Task: From the first line through the line containing "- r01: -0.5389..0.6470", transcribe the records exactly and include no other lines.

[Records from a dataset]
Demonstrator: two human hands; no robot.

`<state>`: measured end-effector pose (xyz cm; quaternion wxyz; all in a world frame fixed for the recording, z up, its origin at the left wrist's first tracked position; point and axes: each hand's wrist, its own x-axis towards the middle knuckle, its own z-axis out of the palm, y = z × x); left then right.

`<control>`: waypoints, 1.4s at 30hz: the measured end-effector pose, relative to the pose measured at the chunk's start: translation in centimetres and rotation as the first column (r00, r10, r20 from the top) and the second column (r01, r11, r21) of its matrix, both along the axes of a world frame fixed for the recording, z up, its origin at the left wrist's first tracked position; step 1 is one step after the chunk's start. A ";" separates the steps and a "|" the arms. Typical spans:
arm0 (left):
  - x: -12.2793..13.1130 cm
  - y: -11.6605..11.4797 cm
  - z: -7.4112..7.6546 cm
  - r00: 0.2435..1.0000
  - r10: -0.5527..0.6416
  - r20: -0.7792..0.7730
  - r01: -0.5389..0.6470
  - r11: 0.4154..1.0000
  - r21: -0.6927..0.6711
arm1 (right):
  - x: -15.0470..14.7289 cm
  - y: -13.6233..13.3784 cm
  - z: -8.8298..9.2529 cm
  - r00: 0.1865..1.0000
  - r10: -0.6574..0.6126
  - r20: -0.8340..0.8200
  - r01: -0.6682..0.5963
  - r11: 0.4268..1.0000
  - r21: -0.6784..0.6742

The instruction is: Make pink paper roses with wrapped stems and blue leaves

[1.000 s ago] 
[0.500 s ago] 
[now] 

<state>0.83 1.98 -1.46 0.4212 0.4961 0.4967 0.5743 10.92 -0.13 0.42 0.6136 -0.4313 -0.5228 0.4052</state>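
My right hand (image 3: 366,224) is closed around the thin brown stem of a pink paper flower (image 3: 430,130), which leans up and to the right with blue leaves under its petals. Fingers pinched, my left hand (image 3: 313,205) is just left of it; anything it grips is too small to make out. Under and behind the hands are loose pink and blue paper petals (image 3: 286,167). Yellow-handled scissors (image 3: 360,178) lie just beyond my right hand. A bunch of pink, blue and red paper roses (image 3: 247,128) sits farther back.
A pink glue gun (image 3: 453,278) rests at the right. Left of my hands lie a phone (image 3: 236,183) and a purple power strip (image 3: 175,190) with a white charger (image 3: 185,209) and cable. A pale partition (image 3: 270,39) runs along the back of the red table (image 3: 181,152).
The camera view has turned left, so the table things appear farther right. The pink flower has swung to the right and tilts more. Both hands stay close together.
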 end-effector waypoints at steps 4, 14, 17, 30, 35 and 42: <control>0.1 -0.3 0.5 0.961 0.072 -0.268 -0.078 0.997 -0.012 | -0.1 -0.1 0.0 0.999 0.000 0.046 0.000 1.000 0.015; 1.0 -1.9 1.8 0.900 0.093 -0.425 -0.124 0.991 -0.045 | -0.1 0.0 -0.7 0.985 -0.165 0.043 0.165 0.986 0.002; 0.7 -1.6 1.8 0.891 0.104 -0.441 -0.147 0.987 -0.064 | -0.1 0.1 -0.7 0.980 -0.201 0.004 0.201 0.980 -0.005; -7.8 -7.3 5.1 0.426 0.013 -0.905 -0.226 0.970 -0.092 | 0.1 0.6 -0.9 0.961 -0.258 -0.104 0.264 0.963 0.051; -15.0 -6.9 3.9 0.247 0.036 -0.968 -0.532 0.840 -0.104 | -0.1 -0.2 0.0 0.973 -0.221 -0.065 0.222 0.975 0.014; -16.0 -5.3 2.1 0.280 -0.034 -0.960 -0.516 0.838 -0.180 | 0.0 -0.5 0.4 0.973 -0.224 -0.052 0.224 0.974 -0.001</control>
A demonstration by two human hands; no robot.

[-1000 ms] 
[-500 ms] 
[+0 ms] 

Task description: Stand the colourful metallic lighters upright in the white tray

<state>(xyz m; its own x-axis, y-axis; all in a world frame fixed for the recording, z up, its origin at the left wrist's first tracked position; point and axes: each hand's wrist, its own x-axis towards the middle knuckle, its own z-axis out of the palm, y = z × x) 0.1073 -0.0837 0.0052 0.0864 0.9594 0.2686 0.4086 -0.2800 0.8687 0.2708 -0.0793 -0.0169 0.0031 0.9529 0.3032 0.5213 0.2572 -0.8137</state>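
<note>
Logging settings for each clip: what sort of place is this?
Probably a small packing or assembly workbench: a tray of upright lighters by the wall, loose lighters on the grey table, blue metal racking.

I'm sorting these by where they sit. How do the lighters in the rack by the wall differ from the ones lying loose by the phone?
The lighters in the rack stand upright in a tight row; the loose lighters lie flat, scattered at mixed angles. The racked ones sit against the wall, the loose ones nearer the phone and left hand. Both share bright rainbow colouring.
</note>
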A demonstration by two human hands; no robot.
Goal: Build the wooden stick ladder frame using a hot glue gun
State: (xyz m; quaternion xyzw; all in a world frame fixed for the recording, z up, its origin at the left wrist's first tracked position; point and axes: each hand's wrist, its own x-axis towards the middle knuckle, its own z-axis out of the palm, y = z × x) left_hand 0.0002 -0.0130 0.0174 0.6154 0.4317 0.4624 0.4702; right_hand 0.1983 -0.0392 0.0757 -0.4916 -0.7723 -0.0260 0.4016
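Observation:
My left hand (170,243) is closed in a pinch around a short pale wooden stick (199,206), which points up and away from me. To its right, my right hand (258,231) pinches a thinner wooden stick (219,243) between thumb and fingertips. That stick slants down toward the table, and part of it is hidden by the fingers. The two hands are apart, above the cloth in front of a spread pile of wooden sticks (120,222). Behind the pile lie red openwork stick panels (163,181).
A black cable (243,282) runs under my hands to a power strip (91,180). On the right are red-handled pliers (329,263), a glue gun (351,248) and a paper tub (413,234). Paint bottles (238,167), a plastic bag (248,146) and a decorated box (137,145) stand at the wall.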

Response to this exercise:
Demonstrator: two human hands; no robot.

`<state>`: measured end-effector pose (xyz cm; quaternion wxyz; all in a world frame fixed for the recording, z up, its origin at the left wrist's first tracked position; point and axes: each hand's wrist, its own x-axis towards the middle knuckle, its own z-axis out of the palm, y = z × x); left then right.

`<control>`: waypoints, 1.4s at 30hz: the measured end-effector pose, relative to the pose measured at the chunk's start: translation in centimetres and rotation as the first column (r00, r10, r20 from the top) and the second column (r01, r11, r21) of its matrix, both along the axes of a world frame fixed for the recording, z up, its origin at the left wrist's first tracked position; step 1 is one step after the chunk's start. A ";" separates the steps and a "|" the arms. Typical spans:
arm0 (left):
  - x: -12.2793..13.1130 cm
  - y: -11.6605..11.4797 cm
  - z: -7.4112..7.6546 cm
  - r00: 0.2435..1.0000
  - r10: -0.5527..0.6416
  - r20: -0.7792..0.7730
  - r01: -0.5389..0.6470

No additional answer is needed.